5. Method according to claim 1, wherein the first temperature is
between 200.degree. C. and 450.degree. C.
6. Method according to claim 1, wherein the component inserted into
the holding device is formed into a component with a singly and
doubly curved or spherical contour.
7. Method according to claim 1, wherein complex 2D or 3D structures
are inserted into the holding device for the forming.
8. Method according to claim 1, wherein the component to be formed
consists of a naturally hard AlMg alloy.
9. Method according to claim 1, wherein the component to be formed
consists of a naturally hard AlMgSc alloy.
10. Method according to claim 1, wherein the component to be formed
consists of an age-hardenable AlMgLi alloy.

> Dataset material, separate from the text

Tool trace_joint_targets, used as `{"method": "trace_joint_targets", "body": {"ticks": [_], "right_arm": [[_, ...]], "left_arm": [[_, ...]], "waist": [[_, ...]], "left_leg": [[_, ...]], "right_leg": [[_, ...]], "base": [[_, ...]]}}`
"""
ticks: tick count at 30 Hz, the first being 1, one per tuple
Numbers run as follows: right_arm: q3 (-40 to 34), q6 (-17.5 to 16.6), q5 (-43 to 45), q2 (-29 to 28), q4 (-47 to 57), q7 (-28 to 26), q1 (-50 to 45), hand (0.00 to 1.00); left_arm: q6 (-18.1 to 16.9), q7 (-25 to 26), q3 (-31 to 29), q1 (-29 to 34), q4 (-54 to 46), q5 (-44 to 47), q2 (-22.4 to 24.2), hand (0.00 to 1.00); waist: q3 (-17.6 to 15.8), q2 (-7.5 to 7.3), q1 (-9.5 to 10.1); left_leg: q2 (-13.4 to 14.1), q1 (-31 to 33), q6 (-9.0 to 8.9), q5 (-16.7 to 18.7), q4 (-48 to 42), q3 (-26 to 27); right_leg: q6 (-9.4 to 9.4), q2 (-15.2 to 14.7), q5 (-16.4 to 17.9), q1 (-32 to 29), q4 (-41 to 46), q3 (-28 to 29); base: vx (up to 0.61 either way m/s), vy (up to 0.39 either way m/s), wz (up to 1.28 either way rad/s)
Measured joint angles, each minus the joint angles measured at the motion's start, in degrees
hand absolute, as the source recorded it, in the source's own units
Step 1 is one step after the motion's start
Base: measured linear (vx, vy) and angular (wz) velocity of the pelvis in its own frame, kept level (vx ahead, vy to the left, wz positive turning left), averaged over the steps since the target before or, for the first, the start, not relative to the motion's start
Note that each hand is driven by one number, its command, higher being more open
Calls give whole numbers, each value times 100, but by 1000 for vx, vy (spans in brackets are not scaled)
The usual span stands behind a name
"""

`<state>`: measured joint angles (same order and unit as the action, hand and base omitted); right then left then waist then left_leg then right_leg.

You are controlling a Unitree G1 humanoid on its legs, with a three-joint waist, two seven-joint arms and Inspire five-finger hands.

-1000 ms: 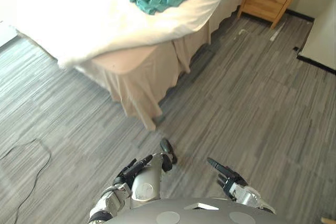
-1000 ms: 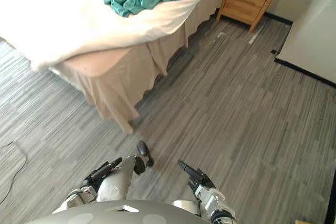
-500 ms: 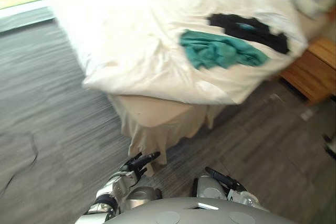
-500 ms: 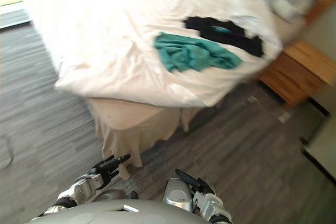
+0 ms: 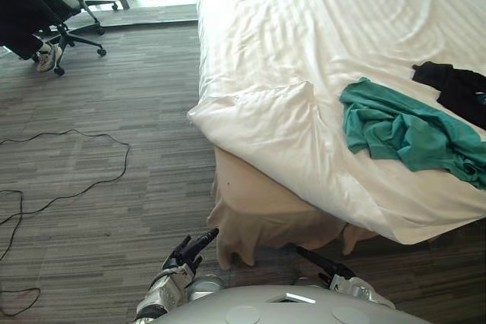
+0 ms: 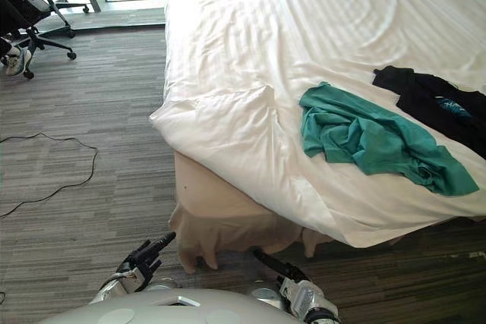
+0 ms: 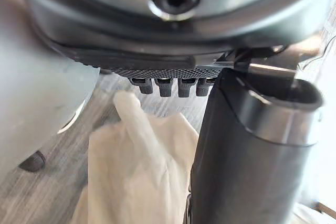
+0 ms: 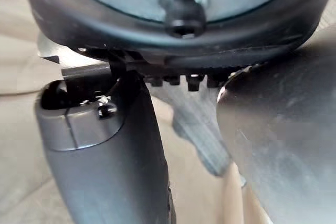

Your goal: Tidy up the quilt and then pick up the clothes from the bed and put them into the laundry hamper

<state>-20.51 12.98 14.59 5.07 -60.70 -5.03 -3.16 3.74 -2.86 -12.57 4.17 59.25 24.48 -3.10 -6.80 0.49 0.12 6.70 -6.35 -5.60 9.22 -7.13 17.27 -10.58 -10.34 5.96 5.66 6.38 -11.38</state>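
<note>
The quilt (image 5: 304,43) covered the bed (image 5: 262,214), its near-left corner folded back. A teal garment (image 5: 402,130) and a black garment (image 5: 456,90) lay on its right side. Near the bed's corner, the left hand (image 5: 184,257) and right hand (image 5: 334,271) were extended with fingers straight, holding nothing.

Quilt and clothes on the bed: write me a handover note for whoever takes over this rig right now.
Left hand: open, empty, held low in front of the body, short of the bed.
Right hand: open, empty, held the same way.
Quilt: spread over the bed, with its near corner folded back and rumpled.
Teal garment and black garment: lying on the quilt, towards the robot's right.
Done: nothing visibly finished.
Left: smooth the quilt, then collect both garments.
</note>
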Motion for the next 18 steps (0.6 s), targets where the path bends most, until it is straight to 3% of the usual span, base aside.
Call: {"method": "trace_joint_targets", "body": {"ticks": [2,5,11,14,18], "right_arm": [[-131,-33,-20,-82,-36,-55,-89,100],[-143,-38,-36,-82,-132,-196,-192,100],[-126,78,-70,39,-166,-330,-149,100],[-121,194,-34,229,-162,-429,-104,100],[-129,335,283,344,-138,-447,-54,100]], "left_arm": [[-1,350,58,-37,109,-98,-103,100],[-204,819,32,12,165,-261,-181,100],[-736,1625,-412,0,-692,-258,-646,100],[-1092,2060,-528,-290,-1496,-564,-1287,100],[-1260,2315,-460,-898,-2302,-1205,-2223,100]], "waist": [[-13,-110,-132],[28,-213,-168],[28,-219,-129],[7,-165,-110],[5,-125,-58]], "left_leg": [[-102,-94,16,-142,229,-158],[-114,-143,-4,-224,367,-331],[-111,-222,-9,-573,839,-464],[-115,-211,14,-651,912,-493],[-165,-190,49,-871,1187,-457]], "right_leg": [[-52,-56,-36,185,-123,-198],[-58,-51,-53,323,-171,-412],[-5,-5,-255,393,-364,-655],[17,1,-370,370,-376,-702],[45,23,-529,263,-528,-715]], "base": [[45,21,52],[48,-13,37],[-4,-20,18],[-55,9,5],[-86,12,-3]]}}
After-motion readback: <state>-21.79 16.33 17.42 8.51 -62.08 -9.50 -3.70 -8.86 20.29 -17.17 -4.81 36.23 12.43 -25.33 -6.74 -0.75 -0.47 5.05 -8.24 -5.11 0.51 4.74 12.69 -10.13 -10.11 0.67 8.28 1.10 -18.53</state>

11. Method according to claim 1, wherein the component (1) to be
formed consists of a combination of a naturally hard AlMg alloy, a
naturally hard AlMgSc alloy, and an age-hardenable AlMgLi
alloy.
12. Method of making an aluminum alloy structural component,
comprising: providing a component made of at least one of hard AlMg
alloys, naturally hard AlMg Sc alloys and age-hardenable AlMgLi
alloys, deforming the component in a purely elastic deformation, to
conform a desired final contour by applying an external force, and
heating the elastically formed component to a temperature and for a
time sufficient to creep form and relax tensions of the alloy of
the component while retaining the desired final contour, whereby
said component retains the desired final contour after said
heating.
13. Method according to claim 12, wherein the elastically deforming
comprises: inserting the component to be formed into a holding
device having a contour which corresponds to a desired final
contour of the component to be formed, causing the action of an
external force upon the component, so that, as a result of elastic
forming, the component conforms to the contour of the holding
device.
14. Method according to claim 12, wherein the elastically deforming
comprises: inserting the component to be formed into a holding
device having a contour which corresponds to a desired final
contour of the component to be formed, causing the action of an
external force upon the component, so that the component bends
elastically in the direction of the holding device, sealing off the
hollow space forming between the component and the holding device
by means of a sealing material, and evacuating the hollow space so
that the component conforms to the contour of the holding device
and assumes the desired final contour.
15. A method of forming an aluminum based alloy component into a
desired final contour, said method comprising: first, elastically
deforming said component into said desired final contour; and
thereafter heating said component to a first temperature higher
than a temperature required for creep forming of the alloy and
relaxation of tensions within the component, whereby said component
retains the desired final contour after said heating; wherein, said
step of elastically deforming the component comprises a purely
elastic deformation which causes the component to assume the
desired final contour.
Description
BACKGROUND AND SUMMARY OF THE INVENTION
The present invention relates to a method of forming structures
made of aluminum alloys, particularly of naturally hard AlMg
alloys, naturally hard AlMgSc alloys and/or age-hardenable AlMgLi
alloys.
In aeronautical and aerospace engineering, complex structures of
high strength and stiffness are required which, taking into account
their weight as well as aerodynamic aspects, should have an optimal
design. Such structures or structural parts include, for example,
wing shell surfaces, covering and tank elements for spacecraft,
airplane fuselage surfaces with structure reinforcing elements,
such as stringers and ribs. As a rule, a manufacturing of such
structural parts made of aluminum alloys which has precise contours
and corresponds to the drawings is difficult and usually requires
several forming steps for the individual components with
corresponding intermediate annealing treatments.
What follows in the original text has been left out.